Principal Software Engineer
OCI is Oracle's next-generation cloud platform, built for the most demanding enterprise workloads. The AI Platform, Services & Solutions organization within OCI is building a robust ecosystem to support the end-to-end lifecycle of AI and machine learning workloads. From GPU infrastructure and training pipelines to model serving and deployment toolswe empower teams across Oracle and our customers to build and deploy AI at scale. We are looking for a Principal Software Engineer to join our growing team and help shape the future of AI infrastructure and services at Oracle. You will work on critical components of OCI's AI platform, including high-scale GPU cluster management, self-service ML infrastructure, and model serving systems. Collaborate with top engineers and researchers in a fast-paced, innovation-driven environment. Grow your career in a supportive, mission-driven team building the future of enterprise AI.
What You'll Do
Build cloud service on top of the modern Infrastructure as a Service (IaaS) building blocks at OCI. Design and build distributed, scalable, fault tolerant software systems.
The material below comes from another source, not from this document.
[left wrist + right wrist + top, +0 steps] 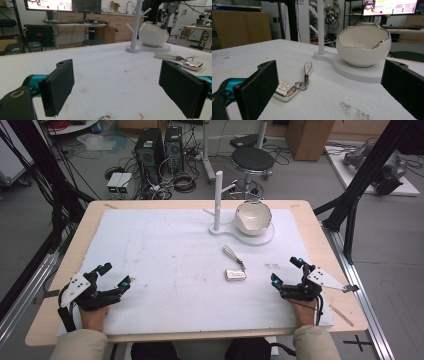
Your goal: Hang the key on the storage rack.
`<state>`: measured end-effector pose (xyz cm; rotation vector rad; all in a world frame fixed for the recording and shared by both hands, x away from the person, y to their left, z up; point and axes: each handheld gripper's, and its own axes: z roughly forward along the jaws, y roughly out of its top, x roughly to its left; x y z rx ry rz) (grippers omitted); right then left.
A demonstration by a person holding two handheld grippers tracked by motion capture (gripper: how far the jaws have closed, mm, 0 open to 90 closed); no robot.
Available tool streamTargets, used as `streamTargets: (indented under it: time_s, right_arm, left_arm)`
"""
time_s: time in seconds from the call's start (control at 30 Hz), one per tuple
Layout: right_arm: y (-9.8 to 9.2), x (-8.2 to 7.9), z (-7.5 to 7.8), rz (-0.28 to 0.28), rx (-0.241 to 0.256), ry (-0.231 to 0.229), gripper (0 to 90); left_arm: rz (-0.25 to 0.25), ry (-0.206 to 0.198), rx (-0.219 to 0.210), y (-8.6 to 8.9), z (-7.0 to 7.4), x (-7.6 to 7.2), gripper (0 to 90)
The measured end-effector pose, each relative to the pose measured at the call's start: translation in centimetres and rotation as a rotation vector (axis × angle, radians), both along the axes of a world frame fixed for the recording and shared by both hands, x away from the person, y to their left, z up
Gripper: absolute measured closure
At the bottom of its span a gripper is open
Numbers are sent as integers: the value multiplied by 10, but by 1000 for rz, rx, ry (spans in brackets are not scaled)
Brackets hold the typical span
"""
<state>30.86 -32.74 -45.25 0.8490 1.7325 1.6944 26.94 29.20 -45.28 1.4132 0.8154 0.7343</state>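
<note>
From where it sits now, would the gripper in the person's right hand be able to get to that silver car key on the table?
Probably yes. The right gripper is open, and the car key lies flat on the white mat just beside it, with bare mat between them.

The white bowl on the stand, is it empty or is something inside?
Empty, as far as visible. The high view shows the bowl's bare white inside; the right gripper view shows nothing above its jagged rim, though the bottom is hidden there.

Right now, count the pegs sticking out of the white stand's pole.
2 that I can make out on the white stand: an upper peg angling up on one side, and a lower peg on the other. More may be hidden behind the pole.
</note>
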Motion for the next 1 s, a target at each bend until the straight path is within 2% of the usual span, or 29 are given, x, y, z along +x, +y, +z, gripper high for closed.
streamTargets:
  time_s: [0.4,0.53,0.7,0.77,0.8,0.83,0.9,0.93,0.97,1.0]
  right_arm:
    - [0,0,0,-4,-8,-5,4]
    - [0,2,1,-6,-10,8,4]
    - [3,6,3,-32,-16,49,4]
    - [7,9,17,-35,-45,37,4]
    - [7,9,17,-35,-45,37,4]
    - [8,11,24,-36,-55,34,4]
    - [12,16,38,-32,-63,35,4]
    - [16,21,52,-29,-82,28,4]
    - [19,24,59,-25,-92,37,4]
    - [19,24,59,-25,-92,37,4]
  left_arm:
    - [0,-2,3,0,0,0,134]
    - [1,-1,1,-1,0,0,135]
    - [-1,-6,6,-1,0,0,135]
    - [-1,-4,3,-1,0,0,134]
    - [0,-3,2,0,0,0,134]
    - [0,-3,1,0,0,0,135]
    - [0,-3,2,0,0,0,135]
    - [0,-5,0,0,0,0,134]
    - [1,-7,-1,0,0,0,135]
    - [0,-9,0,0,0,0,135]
Participate in the entire software lifecycle development, testing, CI and production operations. Design and lead software projects without needing significant guidance and guide/mentor/coach junior engineers. Balance between product feature development and production operational concerns like writing runbooks, ops automation, structured logging, instrumentation for metrics and events. Leverage internal tooling at OCI to develop, build, deploy and troubleshoot software. Participate in on-call for the service with the team.
Qualifications
8+ years of experience shipping scalable, cloud native distributed systems. Experience with building multi-tenant Kubernetes and security isolation. Built Kubernetes controllers, operators and CRDs to automate lifecycle management of AI/ML workloads. Implement advanced optimizations: distributed and disaggregated inference serving, multi-node inference, KV-cache reuse. Build intelligent request routing and adaptive scheduling to maximize GPU utilization. Experience inference solutions like: Nvidia Dynamo, vLLM, Ray Serve. Experience with production operations and best practices for putting quality code in production and troubleshoot issues when they arise. Able to effectively communicate technical ideas verbally and in writing (technical proposals, design specs, architecture diagrams and presentations). BS in Computer Science, or equivalent experience. Experience in Go, Java, Python.
Preferred Qualifications
MS in Computer Science. Experience building control plane/data plane solutions for cloud native companies. Experience in diagnosing, troubleshooting and resolving performance issues in complex environments. Deep understanding of Unix-like operating systems. Production experience with Cloud and ML technologies. Generative AI, LLM, Machine learning experience.
Disclaimer: Certain US customer or client-facing roles may be required to comply with applicable requirements, such as immunization and occupational health mandates. Range and benefit information provided in this posting are specific to the stated locations only US: Hiring Range in USD from: $96,800 to $223,400 per annum. May be eligible for bonus and equity. Oracle maintains broad salary ranges for its roles in order to account for variations in knowledge, skills, experience, market conditions and locations, as well as reflect Oracle's differing products, industries and lines of business. Candidates are typically placed into the range based on the preceding factors as well as internal peer equity. Oracle US offers a comprehensive benefits package which includes the following: Medical, dental, and vision insurance, including expert medical opinion; Short term disability and long term disability; Life insurance and AD&D Supplemental life insurance (Employee/Spouse/Child); Health care and dependent care Flexible Spending Accounts; Pre-tax commuter and parking benefits; 401(k) Savings and Investment Plan with company match; Paid time off: Flexible Vacation is provided to all eligible employees assigned to a salaried (non-overtime eligible) position. Accrued Vacation is provided to all other employees eligible for vacation benefits. For employees working at least 35 hours per week, the vacation accrual rate is 13 days annually for the first three years of employment and 18 days annually for subsequent years of employment. Vacation accrual is prorated for employees working between 20 and 34 hours per week. Employees working fewer than 20 hours per week are not eligible for vacation. 11 paid holidays; Paid sick leave: 72 hours of paid sick leave upon date of hire. Refreshes each calendar year. Unused balance will carry over each year up to a maximum cap of 112 hours; Paid parental leave; Adoption assistance; Employee Stock Purchase Plan; Financial planning and group legal; Voluntary benefits including auto, homeowner and pet insurance.